= WHAT THIS TASK INVOLVES =
Line by line, repeat the material below without any deviation.

= GIVEN MATERIAL =
━━━━

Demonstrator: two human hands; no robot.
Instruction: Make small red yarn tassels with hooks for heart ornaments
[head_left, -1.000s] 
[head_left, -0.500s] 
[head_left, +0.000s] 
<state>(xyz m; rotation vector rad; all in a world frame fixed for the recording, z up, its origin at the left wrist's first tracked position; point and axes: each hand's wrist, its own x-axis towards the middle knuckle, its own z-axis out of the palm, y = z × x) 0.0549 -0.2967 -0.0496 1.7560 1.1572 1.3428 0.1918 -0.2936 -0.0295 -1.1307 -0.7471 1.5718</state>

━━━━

= WORKED SOLUTION =
Demonstrator: two human hands; no robot.
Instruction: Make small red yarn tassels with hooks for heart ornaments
[head_left, -1.000s] 
[head_left, -0.500s] 
[head_left, +0.000s] 
<state>(xyz m; rotation vector rad; all in a world frame fixed for the recording, z up, its origin at the left wrist's first tracked position; point and axes: each hand's wrist, its own x-axis towards the middle knuckle, its own z-axis out of the palm, y = z × x) 0.0549 -0.2967 -0.0496 1.7560 1.1572 1.3428 0.1918 -0.2936 -0.0295 -1.1307 -0.7471 1.5718</state>

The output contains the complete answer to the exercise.